Électrique électronique : La sous-traitance se porte bien

Au Maroc, le secteur électrique électronique a fait un joli bond entre 1995 et 2005.  Durant cette période, la production a augmenté de 14,1% et la valeur ajoutée a progressé de 11,4 %. Évoluant dans le même sens, le montant des investissements dans ce secteur est passé de 291 millions de dirhams en 1995 à 698 millions de dirhams en 2005. Durant cette décennie, les exportations ont marqué un saut de 26,3 %, passant de 744 millions de dirhams à 7,723 milliards dirhams. Des statistiques en hausse qui poussent les analystes à étudier minutieusement les perspectives de développement de ce domaine. C’est le cas au département des études et documentation de BMCE Bank qui s’est penché sur les perspectives de croissance de ce secteur, pour  mettre à l’origine de cette évolution, une demande accrue de sous-traitance.
«La croissance du secteur a été consolidée depuis 1995, en raison de l’implantation des entreprises multinationales, du développement de la sous-traitance électronique et du début de la spécialisation en matière d’électronique de spécialité et de petites et moyennes séries», lit-on dans une étude menée par le département à ce sujet.
De 2001 à 2004, la sous-traitance électronique s’est inscrite en hausse de 12 %. Au département études et documentation de la BMCE Bank, on attribue cette amélioration aux qualités de la main-d’œuvre (abondante, qualifiée et bon marché), à la proximité géographique avec l’Union européenne ainsi qu’à la stabilité politique.

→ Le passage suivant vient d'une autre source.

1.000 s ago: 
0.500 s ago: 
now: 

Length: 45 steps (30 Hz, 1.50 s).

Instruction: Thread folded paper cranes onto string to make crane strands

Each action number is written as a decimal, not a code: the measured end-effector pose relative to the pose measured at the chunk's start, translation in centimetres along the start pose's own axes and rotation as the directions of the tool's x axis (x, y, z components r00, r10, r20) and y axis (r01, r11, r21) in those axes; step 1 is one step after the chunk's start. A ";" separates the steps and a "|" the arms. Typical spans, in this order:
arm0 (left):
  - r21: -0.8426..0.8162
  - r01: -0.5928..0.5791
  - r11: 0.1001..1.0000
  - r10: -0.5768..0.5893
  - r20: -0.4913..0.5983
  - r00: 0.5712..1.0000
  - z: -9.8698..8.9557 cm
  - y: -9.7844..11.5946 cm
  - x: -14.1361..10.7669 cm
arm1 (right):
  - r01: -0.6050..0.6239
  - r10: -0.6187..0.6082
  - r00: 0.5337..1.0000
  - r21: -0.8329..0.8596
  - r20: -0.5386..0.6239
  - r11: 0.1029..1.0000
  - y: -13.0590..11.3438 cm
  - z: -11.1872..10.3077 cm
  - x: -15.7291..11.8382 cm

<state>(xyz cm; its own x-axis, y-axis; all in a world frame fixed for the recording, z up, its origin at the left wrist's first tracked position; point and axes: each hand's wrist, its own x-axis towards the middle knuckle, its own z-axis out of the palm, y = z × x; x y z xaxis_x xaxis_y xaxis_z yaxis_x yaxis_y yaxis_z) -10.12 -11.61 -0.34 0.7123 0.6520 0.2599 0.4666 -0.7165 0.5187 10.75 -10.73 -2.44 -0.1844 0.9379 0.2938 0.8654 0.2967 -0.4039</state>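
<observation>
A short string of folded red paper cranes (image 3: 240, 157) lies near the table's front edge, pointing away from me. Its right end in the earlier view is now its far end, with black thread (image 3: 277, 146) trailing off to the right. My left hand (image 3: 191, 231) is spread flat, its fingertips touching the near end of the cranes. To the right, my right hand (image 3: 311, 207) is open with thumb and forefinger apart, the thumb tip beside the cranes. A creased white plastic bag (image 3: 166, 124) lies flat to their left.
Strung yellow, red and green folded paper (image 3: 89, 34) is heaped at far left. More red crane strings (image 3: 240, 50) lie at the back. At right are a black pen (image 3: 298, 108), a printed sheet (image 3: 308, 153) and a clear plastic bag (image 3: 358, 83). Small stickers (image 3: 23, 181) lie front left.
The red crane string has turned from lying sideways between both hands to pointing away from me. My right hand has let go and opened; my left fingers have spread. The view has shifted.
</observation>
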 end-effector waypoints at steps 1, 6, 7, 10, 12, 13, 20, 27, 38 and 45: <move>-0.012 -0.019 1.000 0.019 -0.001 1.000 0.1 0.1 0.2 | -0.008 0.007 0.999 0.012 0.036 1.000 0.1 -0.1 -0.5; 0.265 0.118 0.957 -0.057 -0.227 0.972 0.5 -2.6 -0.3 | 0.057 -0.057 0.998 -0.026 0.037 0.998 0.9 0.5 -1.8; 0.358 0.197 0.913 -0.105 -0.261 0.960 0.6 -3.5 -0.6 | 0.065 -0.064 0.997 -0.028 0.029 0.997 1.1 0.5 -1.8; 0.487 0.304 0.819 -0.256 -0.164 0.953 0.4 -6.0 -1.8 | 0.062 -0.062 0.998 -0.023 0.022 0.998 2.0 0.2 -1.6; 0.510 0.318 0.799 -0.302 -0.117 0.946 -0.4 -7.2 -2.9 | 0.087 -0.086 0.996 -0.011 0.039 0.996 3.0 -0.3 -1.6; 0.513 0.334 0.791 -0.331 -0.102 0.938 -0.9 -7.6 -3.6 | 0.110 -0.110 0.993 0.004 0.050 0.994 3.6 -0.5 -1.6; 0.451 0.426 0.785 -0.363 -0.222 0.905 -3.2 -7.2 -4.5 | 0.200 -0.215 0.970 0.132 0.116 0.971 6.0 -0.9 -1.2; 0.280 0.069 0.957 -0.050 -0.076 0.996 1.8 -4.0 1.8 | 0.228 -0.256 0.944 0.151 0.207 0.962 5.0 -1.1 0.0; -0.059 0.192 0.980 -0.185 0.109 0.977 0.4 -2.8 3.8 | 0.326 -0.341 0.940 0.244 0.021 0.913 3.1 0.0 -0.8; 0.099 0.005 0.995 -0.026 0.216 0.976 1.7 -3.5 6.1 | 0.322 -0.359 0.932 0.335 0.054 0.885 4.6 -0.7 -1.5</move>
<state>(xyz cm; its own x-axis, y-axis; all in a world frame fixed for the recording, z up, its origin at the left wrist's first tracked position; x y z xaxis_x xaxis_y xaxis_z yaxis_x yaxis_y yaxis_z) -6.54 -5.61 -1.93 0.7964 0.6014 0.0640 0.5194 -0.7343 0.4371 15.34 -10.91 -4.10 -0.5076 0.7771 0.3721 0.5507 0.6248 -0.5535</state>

Au-delà de marquer une nette progression, l’enjeu est de maintenir cette croissance. À ce titre, le  secteur électrique électronique se doit de relever des défis. «Cette filière doit surpasser diverses contraintes pour exploiter au mieux les perspectives de développement : le coût élevé de l’énergie, l’étroitesse du marché national, l’absence de département R&D, coût élevé du fret aérien et le manque de structures d’approvisionnement en matières premières», selon ladite étude. Pour de futurs investissements, deux scénarios ont été fixés. L’électronique présentant des facteurs de risques.  En fait, les analystes soutiennent que depuis 2002, cette branche a vu ses marges d’exploitation et de rentabilité se dégrader, suite à une concurrence accrue des produits importés.

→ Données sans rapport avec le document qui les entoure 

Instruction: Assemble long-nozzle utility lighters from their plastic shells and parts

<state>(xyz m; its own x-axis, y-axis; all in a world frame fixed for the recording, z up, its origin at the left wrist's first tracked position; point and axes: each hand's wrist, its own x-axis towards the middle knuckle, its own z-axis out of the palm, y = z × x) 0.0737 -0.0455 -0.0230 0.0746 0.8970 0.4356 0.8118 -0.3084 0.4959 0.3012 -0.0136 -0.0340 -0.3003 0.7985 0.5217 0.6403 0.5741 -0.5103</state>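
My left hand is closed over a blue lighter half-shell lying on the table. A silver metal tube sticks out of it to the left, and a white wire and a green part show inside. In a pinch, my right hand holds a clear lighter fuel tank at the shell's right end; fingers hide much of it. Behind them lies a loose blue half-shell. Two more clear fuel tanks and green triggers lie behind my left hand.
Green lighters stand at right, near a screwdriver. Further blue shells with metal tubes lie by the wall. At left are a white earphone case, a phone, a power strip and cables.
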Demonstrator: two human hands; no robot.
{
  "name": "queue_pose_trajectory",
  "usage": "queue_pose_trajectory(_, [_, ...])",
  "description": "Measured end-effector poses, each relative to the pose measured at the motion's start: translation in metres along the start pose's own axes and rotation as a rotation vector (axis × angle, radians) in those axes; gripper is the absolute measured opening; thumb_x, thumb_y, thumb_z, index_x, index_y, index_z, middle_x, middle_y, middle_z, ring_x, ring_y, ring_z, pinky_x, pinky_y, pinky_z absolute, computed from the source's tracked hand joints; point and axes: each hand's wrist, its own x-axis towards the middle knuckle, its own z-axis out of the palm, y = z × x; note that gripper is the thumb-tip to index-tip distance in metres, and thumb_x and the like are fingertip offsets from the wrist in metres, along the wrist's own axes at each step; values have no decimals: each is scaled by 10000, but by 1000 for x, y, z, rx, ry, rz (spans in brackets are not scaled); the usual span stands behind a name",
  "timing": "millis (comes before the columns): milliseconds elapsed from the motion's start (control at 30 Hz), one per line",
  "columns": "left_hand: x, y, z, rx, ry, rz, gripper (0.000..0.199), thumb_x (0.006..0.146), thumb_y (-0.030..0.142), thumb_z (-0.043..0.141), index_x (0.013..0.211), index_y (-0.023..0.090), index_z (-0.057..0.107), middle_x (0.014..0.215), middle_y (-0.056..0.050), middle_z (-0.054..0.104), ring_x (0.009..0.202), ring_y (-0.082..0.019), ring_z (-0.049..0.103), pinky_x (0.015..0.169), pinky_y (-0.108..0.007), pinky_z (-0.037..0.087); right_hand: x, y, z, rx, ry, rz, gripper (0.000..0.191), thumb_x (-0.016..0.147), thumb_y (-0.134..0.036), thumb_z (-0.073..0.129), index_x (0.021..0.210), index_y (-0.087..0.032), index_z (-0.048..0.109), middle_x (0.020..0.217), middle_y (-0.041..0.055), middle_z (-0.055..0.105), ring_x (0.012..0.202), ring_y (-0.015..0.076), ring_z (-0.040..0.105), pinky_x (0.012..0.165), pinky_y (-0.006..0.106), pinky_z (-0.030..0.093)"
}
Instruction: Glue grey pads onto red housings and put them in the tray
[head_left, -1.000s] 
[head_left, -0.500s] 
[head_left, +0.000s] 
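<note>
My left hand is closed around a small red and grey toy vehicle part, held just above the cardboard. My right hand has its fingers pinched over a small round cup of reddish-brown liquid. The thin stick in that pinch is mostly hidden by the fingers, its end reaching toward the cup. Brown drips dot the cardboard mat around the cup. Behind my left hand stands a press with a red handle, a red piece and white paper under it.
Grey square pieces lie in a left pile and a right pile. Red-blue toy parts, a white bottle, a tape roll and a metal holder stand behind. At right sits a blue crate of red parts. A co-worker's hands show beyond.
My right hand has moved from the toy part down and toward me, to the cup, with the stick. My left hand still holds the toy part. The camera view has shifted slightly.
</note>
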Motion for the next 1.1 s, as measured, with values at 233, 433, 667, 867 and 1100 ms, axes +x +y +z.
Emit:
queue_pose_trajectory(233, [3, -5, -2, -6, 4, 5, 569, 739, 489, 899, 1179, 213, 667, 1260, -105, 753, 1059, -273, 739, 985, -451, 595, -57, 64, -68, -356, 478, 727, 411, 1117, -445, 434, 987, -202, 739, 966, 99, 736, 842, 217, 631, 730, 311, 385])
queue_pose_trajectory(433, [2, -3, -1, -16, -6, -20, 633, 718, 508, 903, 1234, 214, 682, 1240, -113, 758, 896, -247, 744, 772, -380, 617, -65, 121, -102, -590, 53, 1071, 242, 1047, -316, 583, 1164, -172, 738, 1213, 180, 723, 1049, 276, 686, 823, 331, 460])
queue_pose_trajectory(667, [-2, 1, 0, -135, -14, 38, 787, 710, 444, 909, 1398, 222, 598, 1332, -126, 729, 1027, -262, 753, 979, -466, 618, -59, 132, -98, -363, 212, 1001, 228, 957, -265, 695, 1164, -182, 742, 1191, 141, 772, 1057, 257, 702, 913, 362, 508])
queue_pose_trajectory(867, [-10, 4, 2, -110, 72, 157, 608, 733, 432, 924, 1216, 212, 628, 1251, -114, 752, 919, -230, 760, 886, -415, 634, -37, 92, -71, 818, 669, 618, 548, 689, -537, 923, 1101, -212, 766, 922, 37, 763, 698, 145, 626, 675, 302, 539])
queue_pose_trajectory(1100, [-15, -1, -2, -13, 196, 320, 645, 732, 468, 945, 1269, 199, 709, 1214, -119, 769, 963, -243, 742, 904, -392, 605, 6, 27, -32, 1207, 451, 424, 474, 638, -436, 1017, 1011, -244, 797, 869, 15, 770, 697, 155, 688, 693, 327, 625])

Pour les entreprises de la sous-traitance de câblage électronique, on parle de marché cible en plein essor. Idem pour les entreprises de la sous-traitance de composants électroniques qui doivent s’attendre à des perspectives prometteuses de croissance. «Un positionnement sur les entreprises multinationales délocalisant une partie de leurs activités au Maroc et les entreprises marocaines en joint-ventures paraît porteur», conclut-on.